## REQUIRED WORK
Go through the lines below. Copy those with "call".

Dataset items
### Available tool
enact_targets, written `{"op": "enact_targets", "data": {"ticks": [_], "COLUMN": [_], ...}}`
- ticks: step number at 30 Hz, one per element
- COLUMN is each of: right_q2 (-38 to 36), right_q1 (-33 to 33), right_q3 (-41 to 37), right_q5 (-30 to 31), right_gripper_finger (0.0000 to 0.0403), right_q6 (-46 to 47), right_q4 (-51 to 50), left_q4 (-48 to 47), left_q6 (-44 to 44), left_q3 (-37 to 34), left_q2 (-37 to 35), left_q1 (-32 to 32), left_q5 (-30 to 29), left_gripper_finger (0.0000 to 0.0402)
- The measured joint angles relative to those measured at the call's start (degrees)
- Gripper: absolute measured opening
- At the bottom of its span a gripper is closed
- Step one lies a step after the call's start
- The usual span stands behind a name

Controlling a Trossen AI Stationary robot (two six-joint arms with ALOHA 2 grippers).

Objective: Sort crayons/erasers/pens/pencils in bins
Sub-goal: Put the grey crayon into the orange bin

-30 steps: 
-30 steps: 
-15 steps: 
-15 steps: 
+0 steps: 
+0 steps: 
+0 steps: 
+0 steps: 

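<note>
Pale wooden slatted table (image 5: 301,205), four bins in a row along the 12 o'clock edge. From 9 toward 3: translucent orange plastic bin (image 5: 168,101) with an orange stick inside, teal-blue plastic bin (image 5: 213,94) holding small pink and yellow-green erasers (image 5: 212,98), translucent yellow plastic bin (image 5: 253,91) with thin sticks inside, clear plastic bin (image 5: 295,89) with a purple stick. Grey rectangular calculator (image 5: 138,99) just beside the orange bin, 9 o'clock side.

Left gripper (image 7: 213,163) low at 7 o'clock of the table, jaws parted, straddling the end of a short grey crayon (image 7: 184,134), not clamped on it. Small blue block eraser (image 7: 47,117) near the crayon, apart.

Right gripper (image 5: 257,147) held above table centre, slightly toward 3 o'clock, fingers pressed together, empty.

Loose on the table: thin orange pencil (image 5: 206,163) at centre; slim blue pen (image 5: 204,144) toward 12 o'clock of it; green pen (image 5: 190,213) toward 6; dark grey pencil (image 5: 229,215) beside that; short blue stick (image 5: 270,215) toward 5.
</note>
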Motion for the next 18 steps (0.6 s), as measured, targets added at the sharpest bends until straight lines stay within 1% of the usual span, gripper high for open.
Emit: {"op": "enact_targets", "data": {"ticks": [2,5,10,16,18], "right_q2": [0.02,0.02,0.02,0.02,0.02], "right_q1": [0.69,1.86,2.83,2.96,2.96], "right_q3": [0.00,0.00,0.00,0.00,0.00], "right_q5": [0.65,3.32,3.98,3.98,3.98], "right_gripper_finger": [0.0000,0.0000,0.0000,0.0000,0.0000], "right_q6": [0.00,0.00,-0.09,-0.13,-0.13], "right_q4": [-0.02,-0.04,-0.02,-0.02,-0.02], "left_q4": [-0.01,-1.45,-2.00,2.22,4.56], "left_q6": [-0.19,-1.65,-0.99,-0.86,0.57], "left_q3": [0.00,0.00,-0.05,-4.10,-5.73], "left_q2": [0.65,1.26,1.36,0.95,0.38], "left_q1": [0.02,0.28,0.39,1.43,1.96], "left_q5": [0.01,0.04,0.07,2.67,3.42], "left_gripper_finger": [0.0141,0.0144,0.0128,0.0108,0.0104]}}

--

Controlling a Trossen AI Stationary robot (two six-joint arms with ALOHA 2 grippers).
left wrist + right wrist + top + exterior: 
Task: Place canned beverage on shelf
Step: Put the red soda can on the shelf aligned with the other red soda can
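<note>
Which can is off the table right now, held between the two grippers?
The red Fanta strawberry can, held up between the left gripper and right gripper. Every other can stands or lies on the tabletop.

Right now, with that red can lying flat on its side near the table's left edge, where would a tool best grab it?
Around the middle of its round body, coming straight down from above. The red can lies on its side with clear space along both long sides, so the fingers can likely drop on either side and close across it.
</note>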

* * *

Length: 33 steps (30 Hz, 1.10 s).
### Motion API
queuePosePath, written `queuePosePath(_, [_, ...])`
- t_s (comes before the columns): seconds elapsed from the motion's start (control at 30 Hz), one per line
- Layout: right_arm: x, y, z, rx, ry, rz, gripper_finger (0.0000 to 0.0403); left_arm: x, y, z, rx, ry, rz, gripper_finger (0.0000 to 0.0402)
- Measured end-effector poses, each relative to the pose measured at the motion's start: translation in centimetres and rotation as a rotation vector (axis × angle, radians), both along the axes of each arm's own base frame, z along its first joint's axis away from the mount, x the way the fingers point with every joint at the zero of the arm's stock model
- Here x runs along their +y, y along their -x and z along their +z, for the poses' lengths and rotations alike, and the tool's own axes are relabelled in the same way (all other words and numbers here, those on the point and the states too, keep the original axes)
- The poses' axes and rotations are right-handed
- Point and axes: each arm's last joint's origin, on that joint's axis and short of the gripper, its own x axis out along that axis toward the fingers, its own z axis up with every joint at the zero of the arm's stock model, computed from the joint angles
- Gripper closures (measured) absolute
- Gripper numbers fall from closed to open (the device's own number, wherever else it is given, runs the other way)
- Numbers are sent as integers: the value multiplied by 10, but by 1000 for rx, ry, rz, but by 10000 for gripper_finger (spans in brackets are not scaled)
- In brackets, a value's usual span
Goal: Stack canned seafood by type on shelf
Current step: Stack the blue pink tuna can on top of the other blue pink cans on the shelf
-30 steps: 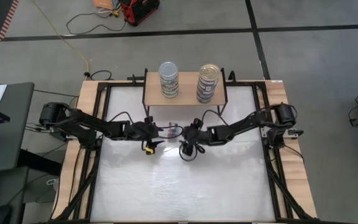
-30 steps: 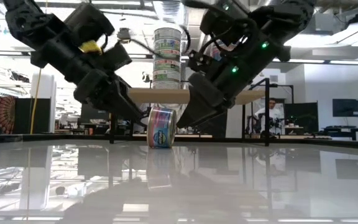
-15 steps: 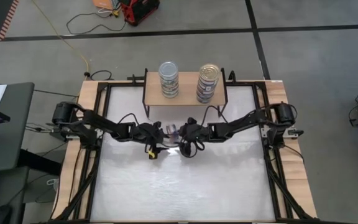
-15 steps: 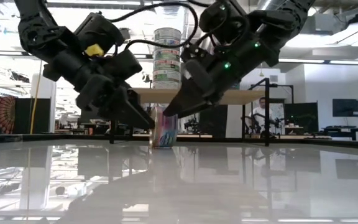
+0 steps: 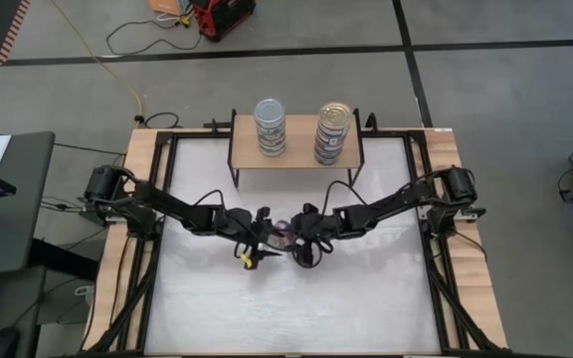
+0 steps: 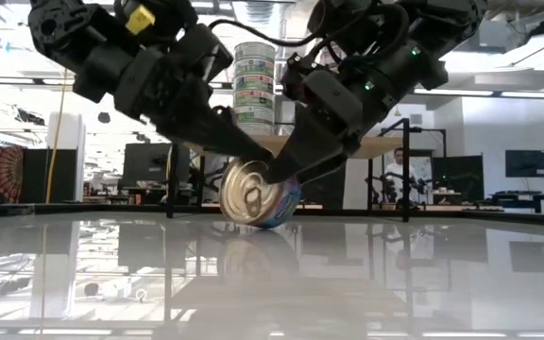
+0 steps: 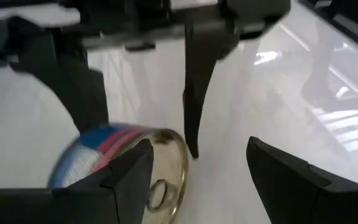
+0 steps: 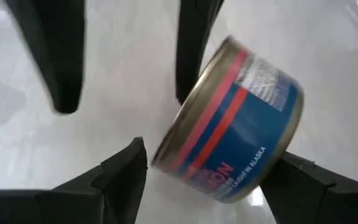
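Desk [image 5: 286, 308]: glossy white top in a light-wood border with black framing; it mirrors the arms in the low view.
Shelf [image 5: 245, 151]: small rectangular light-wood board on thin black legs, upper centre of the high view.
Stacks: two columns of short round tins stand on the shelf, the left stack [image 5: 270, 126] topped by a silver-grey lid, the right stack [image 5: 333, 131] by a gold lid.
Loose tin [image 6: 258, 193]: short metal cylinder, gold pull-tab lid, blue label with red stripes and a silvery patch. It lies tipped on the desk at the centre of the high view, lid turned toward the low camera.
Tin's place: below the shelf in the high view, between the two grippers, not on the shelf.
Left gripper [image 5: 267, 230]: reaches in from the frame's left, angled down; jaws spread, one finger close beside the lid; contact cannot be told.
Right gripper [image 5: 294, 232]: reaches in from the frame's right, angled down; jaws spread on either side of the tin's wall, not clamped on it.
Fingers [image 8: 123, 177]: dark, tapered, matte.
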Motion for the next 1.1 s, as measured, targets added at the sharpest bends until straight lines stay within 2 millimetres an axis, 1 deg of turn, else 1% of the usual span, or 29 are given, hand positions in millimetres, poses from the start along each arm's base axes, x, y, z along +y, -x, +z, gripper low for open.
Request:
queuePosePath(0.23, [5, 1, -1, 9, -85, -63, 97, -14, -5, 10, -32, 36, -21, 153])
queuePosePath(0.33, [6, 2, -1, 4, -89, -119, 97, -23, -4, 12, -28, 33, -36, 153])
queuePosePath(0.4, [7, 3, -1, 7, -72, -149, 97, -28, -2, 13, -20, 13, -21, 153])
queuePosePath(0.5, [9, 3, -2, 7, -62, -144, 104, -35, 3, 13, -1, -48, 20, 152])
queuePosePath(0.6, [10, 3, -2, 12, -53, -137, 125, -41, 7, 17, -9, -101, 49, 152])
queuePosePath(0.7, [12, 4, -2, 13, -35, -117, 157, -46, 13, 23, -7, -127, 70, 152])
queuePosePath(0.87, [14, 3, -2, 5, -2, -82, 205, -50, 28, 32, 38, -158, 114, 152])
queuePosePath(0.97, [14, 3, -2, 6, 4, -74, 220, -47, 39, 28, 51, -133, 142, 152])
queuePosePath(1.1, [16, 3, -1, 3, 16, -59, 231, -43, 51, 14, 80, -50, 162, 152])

## EXERCISE RESPONSE
- The measured joint angles relative to those measured at the call's start (degrees)
- Step one lies a step after the call's start

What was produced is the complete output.